Bir de bu karakter karışıklığına yabancılarda var olan yabancı ve uzak kişilerin soy isimle hitap etmeleri, yakın akraba ve arkadaşların ise ismiyle ya da isminin kısaltılmışıyla hitap etmesi olayı çok zorlayıcı. Hele ki böyle karakterlerin bol olduğu kitaplarda. Sizin için karakterleri saymaya çalışacağım şimdi: Howard Mollison, Shirley Mollison, Maureen, Samantha Mollison, Miles Mollison, Leslie ve Libby Mollison, Patricia Mollison, Mel, Simon ve Ruth Price, Andrew Price, Colin Wall, Tessa Wall, Stuart Wall, Key Bawden, Gaia Bawden, Parminder ve Vikram Jawanda, Sukhwinder Jawanda, Terri Weedon, Krystal Weedon, Robbie Weedon, Obbo, Dane Tully, Barry Fairbrother, Marry Fairbrother, Aubrey Fawley, Gavin, Julia Fawley, Aubley Fawley JR, Mattie, Alison Jenkins, Cath Nine. Şimdilik aklıma gelenler bunlar ama ismini hatırlayamadığım bazı gençler de var :( Bu karakterlerin kısa isimleri, uzun isimleri, takılan lakaplar vs. derken kitaba iyi konsantre olmak gerekiyor gerçekten de. Yoksa o kim bu kim diye durmadan arkaya bakmanız yorucu olabiliyor.
*
Her zamanki Rowling tarzını bekleyenler yanıldı bence biraz. Gerçi kitap yine çocuklarla ilgili fakat bu kez çocukluktan yetişkinliğe geçen gençlerle ilgili. Daha çok onların cinselliğe bakış açıları, cinsel fantezileri, ergenliğe çocukların yaklaşımları ve tepkileri vs. net bir biçimde birkaç çocuğun gözünden görülebiliyor. Ancak kitabın çocuk kitabı olmadığını kesinlikle vurgulamalıyım, ya genç yetişkinlere ya da yetişkinlere hitap ediyor bence.
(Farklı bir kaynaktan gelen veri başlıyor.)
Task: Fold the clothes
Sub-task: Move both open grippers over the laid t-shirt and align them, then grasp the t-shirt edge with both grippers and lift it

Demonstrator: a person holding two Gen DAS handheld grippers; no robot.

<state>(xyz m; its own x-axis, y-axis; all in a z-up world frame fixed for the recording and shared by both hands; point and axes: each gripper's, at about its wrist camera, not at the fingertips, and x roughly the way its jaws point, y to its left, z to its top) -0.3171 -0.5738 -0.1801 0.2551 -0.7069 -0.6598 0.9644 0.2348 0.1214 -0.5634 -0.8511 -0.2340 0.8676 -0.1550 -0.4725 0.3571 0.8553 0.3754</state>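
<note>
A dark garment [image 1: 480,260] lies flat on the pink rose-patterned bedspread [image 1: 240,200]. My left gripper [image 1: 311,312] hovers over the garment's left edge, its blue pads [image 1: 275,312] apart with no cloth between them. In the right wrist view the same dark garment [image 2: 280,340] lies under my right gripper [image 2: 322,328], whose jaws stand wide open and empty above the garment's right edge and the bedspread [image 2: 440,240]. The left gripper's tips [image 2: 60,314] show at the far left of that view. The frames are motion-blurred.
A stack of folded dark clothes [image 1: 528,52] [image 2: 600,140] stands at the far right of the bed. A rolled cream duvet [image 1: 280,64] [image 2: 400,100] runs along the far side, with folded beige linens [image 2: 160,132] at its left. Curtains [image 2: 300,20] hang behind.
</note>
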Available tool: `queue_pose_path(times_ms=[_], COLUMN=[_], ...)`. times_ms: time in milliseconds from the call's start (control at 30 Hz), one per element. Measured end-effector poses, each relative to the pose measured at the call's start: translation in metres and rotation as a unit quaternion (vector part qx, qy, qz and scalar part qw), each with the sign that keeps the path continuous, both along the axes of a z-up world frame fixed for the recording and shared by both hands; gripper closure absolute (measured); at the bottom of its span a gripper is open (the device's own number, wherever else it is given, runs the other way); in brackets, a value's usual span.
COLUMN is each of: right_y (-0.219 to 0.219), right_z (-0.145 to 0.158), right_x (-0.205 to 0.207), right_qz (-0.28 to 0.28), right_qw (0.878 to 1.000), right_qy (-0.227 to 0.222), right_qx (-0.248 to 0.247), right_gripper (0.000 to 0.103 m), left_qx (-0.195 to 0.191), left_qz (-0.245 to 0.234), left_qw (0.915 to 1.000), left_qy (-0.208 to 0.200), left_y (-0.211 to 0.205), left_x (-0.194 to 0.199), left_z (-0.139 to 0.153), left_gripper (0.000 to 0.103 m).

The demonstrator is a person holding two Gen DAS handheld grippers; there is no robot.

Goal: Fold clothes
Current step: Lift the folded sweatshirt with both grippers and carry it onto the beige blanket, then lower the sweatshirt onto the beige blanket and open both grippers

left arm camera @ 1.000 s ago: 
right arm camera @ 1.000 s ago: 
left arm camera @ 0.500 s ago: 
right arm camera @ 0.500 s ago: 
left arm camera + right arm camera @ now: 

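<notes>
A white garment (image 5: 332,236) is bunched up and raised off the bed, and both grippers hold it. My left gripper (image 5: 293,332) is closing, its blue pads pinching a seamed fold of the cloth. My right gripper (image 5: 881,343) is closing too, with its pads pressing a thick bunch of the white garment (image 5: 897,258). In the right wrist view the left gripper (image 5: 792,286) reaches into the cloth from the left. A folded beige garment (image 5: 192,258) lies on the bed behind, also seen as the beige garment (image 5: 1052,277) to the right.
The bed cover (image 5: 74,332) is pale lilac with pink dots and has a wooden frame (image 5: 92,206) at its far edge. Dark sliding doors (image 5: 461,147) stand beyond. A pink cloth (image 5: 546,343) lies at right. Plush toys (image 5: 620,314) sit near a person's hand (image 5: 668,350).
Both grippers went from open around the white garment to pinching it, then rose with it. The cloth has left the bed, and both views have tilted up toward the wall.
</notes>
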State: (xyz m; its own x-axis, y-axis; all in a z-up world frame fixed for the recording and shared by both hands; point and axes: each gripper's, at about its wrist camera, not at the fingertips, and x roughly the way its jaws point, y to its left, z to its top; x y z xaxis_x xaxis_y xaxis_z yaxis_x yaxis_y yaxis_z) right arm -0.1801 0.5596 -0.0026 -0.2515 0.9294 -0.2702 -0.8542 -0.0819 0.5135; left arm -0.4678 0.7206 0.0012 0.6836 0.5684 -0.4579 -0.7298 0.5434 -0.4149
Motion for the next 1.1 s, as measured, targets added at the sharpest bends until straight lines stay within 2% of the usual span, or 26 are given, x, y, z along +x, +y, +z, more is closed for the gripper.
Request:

Kitabın dili biraz zordu, ilk yüz sayfada buna da alışıyorsunuz. Gereksiz uzunluktaki cümleler, daha önce hiç duymadığım kadar değişik benzetmeler kitabın akıcılığına derin darbeler vurmuş durumda. Bunu bir açıdan çeviriye ya da çevirmene de bırakabiliriz ama Rowling böyle yazmışsa o da böyle çevirmiştir muhakkak. Ha bir de elbette İngilizce yazılan bir kitabın Türkçe'ye çevrildiğinde aynı tadı vermesini beklememek gerek diye düşünüyorum ^^
*
Kitapta gereğinden çok fazla cinsellik ve erotizm vardı, özellikle gençlerin tarzı olan şeyler. Özellikle ergenlik dönemine vurgu yapmaya çalışsa da bence ipin ucu bayağı bir kaçmıştı, belki karakterin özelliği böyledir, karakterin kişiliğinde vardır desem de sonu gelmedi bir türlü. Sanki Samantha Mollison ile Krysal'ın ahlaksızlığını ifşa etmek için yazılmış gibiydi kitap. Sonuna kadar cinselliklerini ve düşüncelerini iyice hem görsel hem de düşünsel olarak hafızamıza kazıdın Rowling!
*
Kitapta genel olarak insan karakter tasvirleri ve fiziksel tasvirler ile mekan tasvirleri başarılıydı bence. Zaten mekan olarak her ailenin evini baz almıştı Rowling, her ev birbirine benzeyeceğinden çok ev tasvirine girişmemişti, daha çok Göz Deliği, Mollison'ların dükkanı, Krysal Weedon'ın bakımsız evi gibi dikkat çekici mekanlar tasvir edilmişti.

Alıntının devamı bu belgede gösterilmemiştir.